■ TASK DIRECTIONS:
Could you reproduce, exactly and alone, the lines running from the one with "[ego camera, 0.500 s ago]" to the end of the data below?

STUDY MATERIAL START

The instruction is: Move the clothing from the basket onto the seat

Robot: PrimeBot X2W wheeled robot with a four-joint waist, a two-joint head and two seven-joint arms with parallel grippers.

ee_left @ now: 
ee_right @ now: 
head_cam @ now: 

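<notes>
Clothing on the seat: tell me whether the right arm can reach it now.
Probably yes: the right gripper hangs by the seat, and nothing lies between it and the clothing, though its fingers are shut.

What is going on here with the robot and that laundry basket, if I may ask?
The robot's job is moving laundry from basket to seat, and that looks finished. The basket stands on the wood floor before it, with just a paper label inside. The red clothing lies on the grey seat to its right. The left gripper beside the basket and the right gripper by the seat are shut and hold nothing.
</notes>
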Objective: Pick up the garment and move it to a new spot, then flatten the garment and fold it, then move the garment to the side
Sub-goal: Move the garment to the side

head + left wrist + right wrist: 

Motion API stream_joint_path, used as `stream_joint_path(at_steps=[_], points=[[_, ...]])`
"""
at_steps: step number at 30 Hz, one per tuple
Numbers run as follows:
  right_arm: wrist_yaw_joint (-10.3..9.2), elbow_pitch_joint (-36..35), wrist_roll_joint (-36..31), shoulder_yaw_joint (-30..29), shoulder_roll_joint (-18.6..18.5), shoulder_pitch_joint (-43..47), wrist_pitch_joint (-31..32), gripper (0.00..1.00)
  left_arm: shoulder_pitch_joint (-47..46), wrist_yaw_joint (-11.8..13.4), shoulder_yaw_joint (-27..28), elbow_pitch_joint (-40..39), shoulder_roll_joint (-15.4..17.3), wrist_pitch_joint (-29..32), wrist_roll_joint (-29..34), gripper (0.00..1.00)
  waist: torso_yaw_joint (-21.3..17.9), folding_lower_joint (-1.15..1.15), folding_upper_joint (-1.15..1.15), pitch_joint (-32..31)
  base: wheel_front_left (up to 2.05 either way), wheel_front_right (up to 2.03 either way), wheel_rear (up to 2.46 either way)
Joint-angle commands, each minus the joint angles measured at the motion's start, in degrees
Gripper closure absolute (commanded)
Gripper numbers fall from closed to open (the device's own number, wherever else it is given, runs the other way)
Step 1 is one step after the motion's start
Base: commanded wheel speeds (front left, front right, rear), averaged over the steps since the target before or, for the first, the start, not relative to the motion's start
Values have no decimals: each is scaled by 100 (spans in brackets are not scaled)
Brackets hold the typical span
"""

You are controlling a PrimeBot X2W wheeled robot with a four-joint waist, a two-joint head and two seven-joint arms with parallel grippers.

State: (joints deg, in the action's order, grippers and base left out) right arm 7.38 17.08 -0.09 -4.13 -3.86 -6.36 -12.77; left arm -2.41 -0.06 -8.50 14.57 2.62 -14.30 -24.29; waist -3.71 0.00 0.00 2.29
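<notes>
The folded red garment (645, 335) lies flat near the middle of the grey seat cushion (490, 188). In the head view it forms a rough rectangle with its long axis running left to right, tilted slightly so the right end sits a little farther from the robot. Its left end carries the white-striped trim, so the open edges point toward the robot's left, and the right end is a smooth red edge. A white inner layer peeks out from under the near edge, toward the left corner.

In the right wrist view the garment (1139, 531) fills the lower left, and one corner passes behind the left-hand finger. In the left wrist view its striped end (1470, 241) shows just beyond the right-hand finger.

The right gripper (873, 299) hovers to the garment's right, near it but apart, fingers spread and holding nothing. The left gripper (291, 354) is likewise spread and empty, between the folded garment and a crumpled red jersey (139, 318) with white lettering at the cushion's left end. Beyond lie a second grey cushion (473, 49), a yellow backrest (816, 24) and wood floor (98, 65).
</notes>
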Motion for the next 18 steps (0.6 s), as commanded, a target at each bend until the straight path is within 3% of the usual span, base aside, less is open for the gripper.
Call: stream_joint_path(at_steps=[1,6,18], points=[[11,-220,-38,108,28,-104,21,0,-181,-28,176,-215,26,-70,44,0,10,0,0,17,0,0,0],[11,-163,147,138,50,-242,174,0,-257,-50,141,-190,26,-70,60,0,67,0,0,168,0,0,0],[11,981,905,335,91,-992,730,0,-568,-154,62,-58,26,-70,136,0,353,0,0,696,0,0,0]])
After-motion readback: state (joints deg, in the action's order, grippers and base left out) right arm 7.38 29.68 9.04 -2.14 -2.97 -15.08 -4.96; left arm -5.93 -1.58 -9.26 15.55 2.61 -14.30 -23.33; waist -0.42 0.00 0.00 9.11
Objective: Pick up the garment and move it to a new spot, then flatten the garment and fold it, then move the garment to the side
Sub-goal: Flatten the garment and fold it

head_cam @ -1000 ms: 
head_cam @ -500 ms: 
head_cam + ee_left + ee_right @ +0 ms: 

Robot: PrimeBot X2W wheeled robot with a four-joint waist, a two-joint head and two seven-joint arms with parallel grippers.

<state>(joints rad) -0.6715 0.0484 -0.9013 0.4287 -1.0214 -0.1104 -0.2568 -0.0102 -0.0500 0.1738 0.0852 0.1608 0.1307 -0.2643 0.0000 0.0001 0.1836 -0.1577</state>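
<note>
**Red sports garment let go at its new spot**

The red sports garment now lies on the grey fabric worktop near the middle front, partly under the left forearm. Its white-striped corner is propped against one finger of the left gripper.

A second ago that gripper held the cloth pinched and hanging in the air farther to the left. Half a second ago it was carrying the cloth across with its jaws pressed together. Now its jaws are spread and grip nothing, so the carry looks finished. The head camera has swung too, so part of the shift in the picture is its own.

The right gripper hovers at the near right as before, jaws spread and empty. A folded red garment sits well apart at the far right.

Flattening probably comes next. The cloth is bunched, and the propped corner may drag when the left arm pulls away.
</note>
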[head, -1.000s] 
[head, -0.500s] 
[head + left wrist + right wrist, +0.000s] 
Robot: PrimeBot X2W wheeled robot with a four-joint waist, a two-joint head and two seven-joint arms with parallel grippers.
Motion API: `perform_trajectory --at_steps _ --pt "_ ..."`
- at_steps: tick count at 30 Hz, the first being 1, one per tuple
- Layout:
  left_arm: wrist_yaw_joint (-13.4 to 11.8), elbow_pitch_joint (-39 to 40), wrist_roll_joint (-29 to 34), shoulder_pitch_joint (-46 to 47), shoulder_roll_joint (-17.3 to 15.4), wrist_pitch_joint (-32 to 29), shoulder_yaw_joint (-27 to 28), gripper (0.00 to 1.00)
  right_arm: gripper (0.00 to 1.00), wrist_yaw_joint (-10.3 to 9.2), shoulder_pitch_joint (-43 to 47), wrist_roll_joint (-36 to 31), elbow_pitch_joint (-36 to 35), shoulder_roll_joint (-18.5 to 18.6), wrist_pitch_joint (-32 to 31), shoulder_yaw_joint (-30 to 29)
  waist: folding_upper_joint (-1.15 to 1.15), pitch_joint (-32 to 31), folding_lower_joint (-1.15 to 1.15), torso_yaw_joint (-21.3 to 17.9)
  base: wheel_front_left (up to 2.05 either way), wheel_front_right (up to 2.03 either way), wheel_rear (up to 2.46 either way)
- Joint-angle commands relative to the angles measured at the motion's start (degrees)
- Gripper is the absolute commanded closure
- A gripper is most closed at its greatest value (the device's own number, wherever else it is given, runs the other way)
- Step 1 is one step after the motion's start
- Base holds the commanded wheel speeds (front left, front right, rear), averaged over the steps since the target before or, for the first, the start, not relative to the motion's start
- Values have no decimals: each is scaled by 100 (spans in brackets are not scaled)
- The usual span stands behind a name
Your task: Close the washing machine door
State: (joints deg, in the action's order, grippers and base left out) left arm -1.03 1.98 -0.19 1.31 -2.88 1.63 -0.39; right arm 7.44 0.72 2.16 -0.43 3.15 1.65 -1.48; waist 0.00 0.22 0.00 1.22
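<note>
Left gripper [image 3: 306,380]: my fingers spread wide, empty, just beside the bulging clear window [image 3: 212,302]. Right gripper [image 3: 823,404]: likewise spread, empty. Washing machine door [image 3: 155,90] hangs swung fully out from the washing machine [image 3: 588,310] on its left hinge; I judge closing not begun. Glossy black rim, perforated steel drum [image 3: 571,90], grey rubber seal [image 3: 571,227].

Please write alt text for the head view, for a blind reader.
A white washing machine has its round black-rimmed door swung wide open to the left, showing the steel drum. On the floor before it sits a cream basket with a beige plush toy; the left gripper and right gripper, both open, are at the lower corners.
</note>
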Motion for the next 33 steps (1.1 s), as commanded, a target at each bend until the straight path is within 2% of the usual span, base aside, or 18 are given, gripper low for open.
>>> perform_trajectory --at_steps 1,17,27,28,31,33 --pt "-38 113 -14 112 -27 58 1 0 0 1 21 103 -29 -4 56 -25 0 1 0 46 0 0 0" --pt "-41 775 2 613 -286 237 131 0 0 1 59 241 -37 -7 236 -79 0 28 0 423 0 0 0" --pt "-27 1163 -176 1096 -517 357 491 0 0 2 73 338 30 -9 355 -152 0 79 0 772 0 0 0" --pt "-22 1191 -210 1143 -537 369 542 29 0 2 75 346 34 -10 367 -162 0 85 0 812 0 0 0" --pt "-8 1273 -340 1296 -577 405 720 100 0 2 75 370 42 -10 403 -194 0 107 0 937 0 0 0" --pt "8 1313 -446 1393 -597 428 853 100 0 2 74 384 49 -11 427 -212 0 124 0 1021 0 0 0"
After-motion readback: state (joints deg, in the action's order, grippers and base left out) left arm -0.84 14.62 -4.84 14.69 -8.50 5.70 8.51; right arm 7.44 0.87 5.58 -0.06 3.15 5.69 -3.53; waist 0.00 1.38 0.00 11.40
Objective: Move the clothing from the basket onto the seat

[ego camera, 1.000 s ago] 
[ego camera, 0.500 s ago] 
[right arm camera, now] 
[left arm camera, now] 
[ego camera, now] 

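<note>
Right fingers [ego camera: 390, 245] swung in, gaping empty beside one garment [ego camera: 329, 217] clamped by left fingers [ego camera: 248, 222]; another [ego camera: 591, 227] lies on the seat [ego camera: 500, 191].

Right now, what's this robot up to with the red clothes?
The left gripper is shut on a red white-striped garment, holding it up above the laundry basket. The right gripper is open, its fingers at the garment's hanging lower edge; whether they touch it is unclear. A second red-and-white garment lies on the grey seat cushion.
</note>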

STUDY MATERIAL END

■ EXERCISE ANSWER:
[ego camera, 0.500 s ago] 
[right arm camera, now] 
[left arm camera, now] 
[ego camera, now] 

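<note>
Right fingers [ego camera: 390, 245] swung in, gaping empty beside one garment [ego camera: 329, 217] clamped by left fingers [ego camera: 248, 222]; another [ego camera: 591, 227] lies on the seat [ego camera: 500, 191].

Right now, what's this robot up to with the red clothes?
The left gripper is shut on a red white-striped garment, holding it up above the laundry basket. The right gripper is open, its fingers at the garment's hanging lower edge; whether they touch it is unclear. A second red-and-white garment lies on the grey seat cushion.
</note>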

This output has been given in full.